In a big change from two years ago, L.A. is the more physical team against Boston. Kobe Bryant scores 30 points.

June 03, 2010|By Mike Bresnahan
  • Lakers power forward Pau Gasol follows his own miss with a put-back dunk over Boston forward Paul Pierce in the second half of Game 1 on Thursday night.
Lakers power forward Pau Gasol follows his own miss with a put-back dunk… (Robert Gauthier / Los Angeles…)

If there's such thing as delayed payback, the type that sits for two years and accrues interest in the angriest of currencies, the Lakers unveiled it on Thursday.

They beat the Boston Celtics, 102-89, their lead swelling as large as 20 points in Game 1 of the NBA Finals, but they also decisively swatted down the continual questions all week that probed their character and picked at their alleged lack of strength directly related to their flameout two years ago against the Celtics.


FOR THE RECORD:
Lakers-Celtics: In Friday's Sports section, a photo of Kobe Bryant accompanying the cover story about the Lakers' victory over Boston in Game 1 of the NBA Finals was credited to Times photographer Wally Skalij. It should have been credited to The Times' Robert Gauthier. —

Kobe Bryant had 30 points, seven rebounds and six assists, looking as if he never left his soaring statistical parameters against the run-and-fun Phoenix Suns in the Western Conference finals.

But this one was all about the dirty categories.

The Lakers out-Celticed the Celtics, pushing, prodding and grinding at Staples Center while taking all the categories they couldn't get two years ago.

The Lakers had 48 points in the paint, the Celtics only 30.

The Lakers had 42 rebounds, the Celtics had 31.

Second-chance points? Also not close. The Lakers had 16, the Celtics none, the stat line that Lakers Coach Phil Jackson called "pretty remarkable."

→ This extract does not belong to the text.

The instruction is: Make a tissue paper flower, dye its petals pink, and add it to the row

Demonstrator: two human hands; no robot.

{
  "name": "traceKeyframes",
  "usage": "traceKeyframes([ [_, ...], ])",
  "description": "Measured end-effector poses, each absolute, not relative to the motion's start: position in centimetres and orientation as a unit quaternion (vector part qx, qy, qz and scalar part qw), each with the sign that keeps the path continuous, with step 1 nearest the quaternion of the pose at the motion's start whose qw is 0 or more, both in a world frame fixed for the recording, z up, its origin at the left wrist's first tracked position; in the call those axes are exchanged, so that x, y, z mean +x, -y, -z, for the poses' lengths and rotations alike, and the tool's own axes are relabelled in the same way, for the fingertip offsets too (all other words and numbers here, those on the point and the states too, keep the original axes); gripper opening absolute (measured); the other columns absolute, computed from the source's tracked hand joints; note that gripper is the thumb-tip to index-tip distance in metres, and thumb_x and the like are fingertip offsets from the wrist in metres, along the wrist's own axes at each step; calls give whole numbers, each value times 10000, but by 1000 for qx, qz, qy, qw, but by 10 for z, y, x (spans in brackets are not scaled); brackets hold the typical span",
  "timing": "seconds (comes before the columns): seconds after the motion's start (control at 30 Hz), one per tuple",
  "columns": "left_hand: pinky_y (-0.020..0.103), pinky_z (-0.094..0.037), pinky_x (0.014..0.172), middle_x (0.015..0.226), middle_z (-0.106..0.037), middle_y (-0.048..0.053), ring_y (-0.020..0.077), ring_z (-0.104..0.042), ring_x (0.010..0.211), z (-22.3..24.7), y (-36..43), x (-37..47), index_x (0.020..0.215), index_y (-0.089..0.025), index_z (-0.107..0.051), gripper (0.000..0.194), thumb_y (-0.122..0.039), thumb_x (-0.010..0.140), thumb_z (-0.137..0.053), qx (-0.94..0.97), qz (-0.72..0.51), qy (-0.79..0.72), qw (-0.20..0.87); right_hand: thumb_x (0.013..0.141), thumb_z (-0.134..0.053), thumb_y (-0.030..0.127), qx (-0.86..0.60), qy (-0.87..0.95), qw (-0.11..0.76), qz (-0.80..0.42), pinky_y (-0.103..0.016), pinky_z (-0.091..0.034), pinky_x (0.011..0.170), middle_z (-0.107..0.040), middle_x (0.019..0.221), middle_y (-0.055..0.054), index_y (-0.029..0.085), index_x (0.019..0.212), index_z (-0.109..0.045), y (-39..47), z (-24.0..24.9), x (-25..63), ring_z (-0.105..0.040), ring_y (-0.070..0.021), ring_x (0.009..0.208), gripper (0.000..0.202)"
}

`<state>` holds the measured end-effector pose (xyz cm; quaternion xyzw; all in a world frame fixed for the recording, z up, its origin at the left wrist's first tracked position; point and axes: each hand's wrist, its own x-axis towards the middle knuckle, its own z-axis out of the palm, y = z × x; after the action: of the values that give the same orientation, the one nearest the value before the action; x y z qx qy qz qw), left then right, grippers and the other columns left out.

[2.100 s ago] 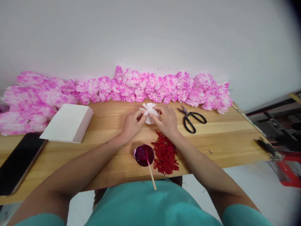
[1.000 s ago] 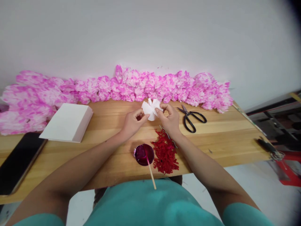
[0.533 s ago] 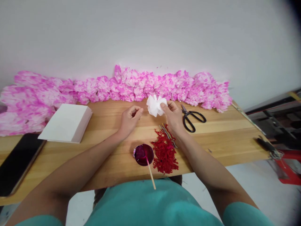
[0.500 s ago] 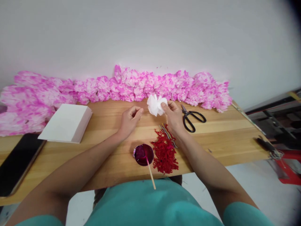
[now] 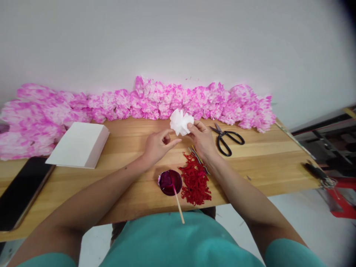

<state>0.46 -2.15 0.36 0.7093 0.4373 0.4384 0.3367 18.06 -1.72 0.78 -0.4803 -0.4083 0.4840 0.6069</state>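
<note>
1. White paper flower (image 5: 180, 122), up above the wooden table (image 5: 122, 141), right at the centre of the action, near the long row of pink-and-white flowers (image 5: 164, 100)
2. Pinched by its right side in the right hand (image 5: 204, 139), with thumb and fingertips clamped on the paper; held at the edge, by the look of it, to leave the layers spread and uncrushed
3. Across to the left hand (image 5: 157, 145): poised just beside and below, thumb and forefinger apart, nothing visible between; impossible to tell touching from merely near; placed so close, seemingly, for meeting the flower's free side
4. Down front, a round dish (image 5: 180, 185) of dark purple, wooden stick (image 5: 179, 207) slanting out toward the body, probably for an easy pick-up
5. Right beside it, a heap of red strands (image 5: 196, 181), thin grey and yellow strips (image 5: 198, 154) at its far end; bunched there, likely, for short reaches
6. Over on the right, black-handled scissors (image 5: 222, 133), blades parted, just beyond the right hand, apparently for quick grabbing
7. Out left, a squared white paper stack (image 5: 76, 142), well apart from the dish, perhaps against stains, with a dark phone (image 5: 23, 193) beside it
</note>
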Motion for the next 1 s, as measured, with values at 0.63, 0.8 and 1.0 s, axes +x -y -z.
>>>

It was only one game, but it marked a 52-point turnaround from the last time the teams met in the Finals in 2008, when the Celtics throttled the Lakers in the clinching Game 6 in Boston, 131-92, the second-largest point differential in Finals history.

"I knew it was going to be physical. That's a given," said Pau Gasol, who had 23 points, 14 rebounds and three blocked shots, a vast generation from his 11-point, five-turnover flop in that Game 6 two years ago. "We understand what a rival is and how they play. You've got to compete and make sure you match that physicality, that aspect of the game in order to be successful."

The Lakers did it with defense, stifling the Celtics one after another, Paul Pierce (24 points) the only one to score with any regularity.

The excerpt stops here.